DANCALIA, uomini nel deserto del sale

#59
17
febbraio
2020

Impugnano bastoni, lunghi e robusti, per sollevare la crosta dell'antico mare. Incidono una fessura a colpi di accetta e poi fanno leva. È una grande fatica. Gridano per lo sforzo. Sono i fokolo, gli estrattori. Fanno il primo lavoro, allargano i confini della cava. Poi affideranno la lastra del sale agli hedele, gli intagliatori che scolpiranno mattoni di sale.

Occorre evitare il giorno, le saline sono uno specchio accecante e non c'è modo di lavorare per il caldo, meglio l'alba e il tramonto.

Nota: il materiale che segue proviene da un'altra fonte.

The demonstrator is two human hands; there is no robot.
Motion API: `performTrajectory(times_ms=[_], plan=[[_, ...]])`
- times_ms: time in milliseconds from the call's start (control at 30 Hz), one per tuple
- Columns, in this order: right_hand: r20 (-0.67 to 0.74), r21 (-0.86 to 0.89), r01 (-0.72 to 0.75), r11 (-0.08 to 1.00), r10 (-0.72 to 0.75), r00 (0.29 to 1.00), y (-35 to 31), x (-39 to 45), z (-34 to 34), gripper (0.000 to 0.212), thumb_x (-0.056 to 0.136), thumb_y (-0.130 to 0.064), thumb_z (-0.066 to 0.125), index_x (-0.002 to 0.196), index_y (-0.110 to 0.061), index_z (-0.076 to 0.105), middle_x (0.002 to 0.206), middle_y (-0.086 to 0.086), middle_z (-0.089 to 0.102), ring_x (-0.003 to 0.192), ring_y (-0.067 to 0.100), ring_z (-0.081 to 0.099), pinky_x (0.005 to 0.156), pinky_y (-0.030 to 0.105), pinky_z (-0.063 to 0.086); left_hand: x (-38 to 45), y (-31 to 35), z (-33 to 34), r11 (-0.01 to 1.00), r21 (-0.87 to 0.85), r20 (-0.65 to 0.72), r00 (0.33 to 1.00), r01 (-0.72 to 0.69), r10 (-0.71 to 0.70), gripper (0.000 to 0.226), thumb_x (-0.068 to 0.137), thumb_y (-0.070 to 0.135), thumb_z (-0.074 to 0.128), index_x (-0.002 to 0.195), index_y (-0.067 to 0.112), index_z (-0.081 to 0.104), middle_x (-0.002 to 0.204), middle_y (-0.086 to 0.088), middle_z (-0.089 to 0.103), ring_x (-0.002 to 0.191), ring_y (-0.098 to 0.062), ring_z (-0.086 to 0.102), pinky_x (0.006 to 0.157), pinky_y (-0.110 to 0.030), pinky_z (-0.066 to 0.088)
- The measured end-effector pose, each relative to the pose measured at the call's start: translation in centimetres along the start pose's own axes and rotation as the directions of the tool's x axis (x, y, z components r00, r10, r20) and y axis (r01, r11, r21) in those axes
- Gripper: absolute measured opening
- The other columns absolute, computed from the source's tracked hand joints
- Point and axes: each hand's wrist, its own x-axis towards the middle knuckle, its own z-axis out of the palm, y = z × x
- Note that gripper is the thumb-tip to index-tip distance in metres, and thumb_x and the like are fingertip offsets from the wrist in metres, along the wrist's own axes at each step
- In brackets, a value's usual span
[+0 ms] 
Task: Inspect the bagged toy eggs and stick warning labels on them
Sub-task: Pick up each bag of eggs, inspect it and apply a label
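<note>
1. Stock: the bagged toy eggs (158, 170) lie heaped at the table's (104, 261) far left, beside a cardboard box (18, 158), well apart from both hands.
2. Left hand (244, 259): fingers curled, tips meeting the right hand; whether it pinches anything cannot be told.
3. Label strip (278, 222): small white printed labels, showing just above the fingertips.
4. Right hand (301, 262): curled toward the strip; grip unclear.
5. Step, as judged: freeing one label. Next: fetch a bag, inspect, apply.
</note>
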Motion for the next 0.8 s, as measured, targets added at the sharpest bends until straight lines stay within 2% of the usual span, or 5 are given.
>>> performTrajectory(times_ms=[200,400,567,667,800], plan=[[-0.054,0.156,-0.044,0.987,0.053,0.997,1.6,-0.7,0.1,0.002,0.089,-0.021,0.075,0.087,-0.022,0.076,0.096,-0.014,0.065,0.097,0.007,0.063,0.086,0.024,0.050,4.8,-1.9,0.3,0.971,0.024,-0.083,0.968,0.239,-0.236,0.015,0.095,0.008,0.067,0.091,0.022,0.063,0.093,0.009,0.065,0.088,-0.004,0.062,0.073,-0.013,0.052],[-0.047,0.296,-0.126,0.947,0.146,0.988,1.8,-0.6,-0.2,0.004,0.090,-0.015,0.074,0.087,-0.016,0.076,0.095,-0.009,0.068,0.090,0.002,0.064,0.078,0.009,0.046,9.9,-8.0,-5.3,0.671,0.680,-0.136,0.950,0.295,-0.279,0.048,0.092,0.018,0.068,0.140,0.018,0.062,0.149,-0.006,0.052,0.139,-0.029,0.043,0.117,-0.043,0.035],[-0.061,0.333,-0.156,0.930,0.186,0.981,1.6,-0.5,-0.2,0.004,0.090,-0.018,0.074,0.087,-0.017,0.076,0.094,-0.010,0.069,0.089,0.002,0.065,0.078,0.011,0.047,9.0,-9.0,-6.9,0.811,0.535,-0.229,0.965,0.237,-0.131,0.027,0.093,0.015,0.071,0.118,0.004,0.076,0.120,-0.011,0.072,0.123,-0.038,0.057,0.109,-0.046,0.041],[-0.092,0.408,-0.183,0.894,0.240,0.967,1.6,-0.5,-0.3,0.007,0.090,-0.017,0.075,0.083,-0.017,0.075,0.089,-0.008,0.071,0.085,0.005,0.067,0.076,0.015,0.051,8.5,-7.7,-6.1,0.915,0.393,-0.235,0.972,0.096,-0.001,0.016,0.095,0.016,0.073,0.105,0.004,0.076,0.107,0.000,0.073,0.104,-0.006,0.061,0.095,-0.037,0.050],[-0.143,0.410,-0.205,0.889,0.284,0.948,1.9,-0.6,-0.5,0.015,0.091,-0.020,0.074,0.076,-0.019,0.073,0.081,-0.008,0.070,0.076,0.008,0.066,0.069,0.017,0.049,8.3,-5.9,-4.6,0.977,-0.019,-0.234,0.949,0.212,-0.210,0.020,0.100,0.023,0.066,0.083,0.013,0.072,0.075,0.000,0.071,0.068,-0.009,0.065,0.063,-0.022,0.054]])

Profili neri di uomini, in un controluce perfetto, sullo sfondo delle montagne e degli argini di sale. Si lavora dalle sei alle dieci del mattino, si lavora la notte al chiarore della luna.

Sono coloni che scendono dall'altopiano per sopravvivere, gente che non ha più nemmeno un orto da coltivare. Gente assediata dalla miseria, profughi di guerra, militari senza più le divise dell'esercito, esuli di una terra diventata arida, delinquenti, prostitute in cerca di mercati, tipacci che sopravvivono solo in questi luoghi.

La piana è ricamata da zolle esagonali che lasciano filtrare rivoli di acqua.

I cammellieri e gli animali calpestano gli orli dei poligoni disegnati sul sale.

I loro passi producono un rumore simile allo scricchiolio di foglie secche.

Il sale sembra una lastra di vetro che rischia di andare in frantumi.

Andrea Semplici, dal libro: "DANCALIA, camminando sul fondo di un mare scomparso."